The point of the blog is to share my California adventures of Summer-Oh-Nine, with my friends and family at home. To begin the journal, I should very well tell the story of our first 24 hours.
My adventure began as soon as I came out of the airport bathroom after brushing my teeth, I looked down the long hallway, and could easily spot my two amazing friends, Alli (Cricket) Suvanto, and Claire Tripeny. They were so distinguishable by their anxious body language and we undoubtedly made a scene as the Trifecta was completed for the third time. The Trifecta is just a name the three of us came up with when we realized how we really are a unit. We come as a package. Especially where we met, Sandy Hill Camp, 2008, our identity revolved around the simple and beautiful fact that we are perfect together.
The moment in the airport was a preview to the summer we are about to experience together.
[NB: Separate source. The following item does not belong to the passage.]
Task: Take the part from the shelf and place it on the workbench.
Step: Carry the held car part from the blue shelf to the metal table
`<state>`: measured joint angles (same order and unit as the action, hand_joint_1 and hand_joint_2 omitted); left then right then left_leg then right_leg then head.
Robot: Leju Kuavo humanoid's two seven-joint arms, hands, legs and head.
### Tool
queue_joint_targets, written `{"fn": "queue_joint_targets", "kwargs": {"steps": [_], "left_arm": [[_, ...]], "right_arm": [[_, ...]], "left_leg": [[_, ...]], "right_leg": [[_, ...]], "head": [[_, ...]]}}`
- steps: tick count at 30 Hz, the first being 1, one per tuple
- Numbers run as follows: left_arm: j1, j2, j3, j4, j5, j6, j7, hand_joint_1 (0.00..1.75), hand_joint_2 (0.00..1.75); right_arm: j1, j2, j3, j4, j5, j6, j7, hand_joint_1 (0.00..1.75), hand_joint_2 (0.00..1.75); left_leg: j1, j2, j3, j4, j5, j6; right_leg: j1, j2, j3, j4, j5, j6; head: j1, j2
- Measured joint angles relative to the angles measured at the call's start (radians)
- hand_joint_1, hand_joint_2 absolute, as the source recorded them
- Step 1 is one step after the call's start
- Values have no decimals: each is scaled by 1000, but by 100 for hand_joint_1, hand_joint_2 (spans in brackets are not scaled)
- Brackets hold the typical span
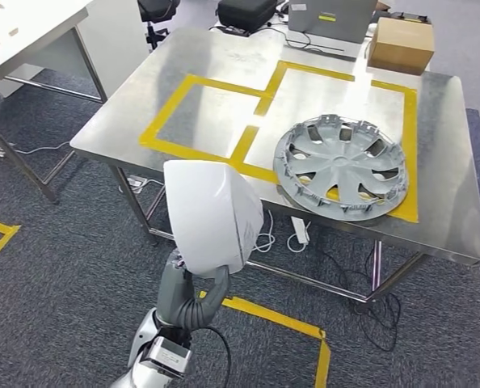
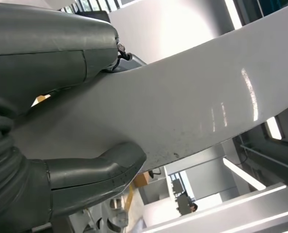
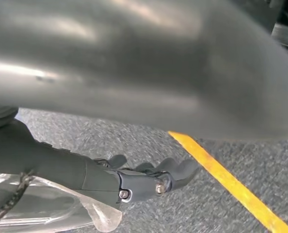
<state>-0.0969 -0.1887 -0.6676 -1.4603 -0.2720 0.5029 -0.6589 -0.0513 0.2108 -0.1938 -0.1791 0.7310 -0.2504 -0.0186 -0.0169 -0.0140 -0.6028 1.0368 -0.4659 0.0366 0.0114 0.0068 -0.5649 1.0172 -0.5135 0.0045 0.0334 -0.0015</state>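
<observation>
We see a glossy white part (image 1: 212, 216) in a grey robot hand (image 1: 188, 299), a silver wheel cover (image 1: 340, 165), yellow tape squares (image 1: 250, 139) on the steel-grey bench (image 1: 444, 162), and speckled dark-grey carpet (image 1: 67, 267).

Left robot hand clamped on the part, right one hanging low

Left arm comes up from below in the head view, wrist bent, and the left robot hand (image 1: 191, 295) grips the white part (image 1: 213, 214) from underneath. The left wrist view shows the thick thumb (image 2: 98, 170) pressed on one face and the fingers (image 2: 62, 53) on the other. The right robot hand (image 3: 98, 177) has its fingers stretched out fairly straight, slightly apart, over the carpet, and whether it holds anything I can't tell
</observation>
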Motion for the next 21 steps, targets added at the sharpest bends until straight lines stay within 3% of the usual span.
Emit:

We all agree that the summer won't be story-book-perfect - and neither will we. But our moments of mistakes is where we learn. What I find entertaining is the surprised expressions on people's faces when they asked me "What are you going to do in California?" and I respond with "I'm not sure yet. I'll see when I get there."
People are so anxious to have their life perfectly mapped. But I'll admit that this summer, my contentment exists outside of the tightly packaged practical and sensible plan I usually have. I'm not saying I came to California to make mistakes, but I am certain they will happen, and my goal is to let them better me while I am here. I don't like talking ourselves up - we are definitely not always the cute threesome displayed in pictures. But with that said, I just want to say how confident I am that being with each other causes growth, and that when I am with them, I can look challenges in the eye and not be afraid.
Not to sound so ridiculously corny (which I realize I've already done) but we really are in this summer together. And like the summer we met, this one is promising to be life-changing.
Summer-Oh-Nine, Hi. I'm Rena. It's nice to meet you!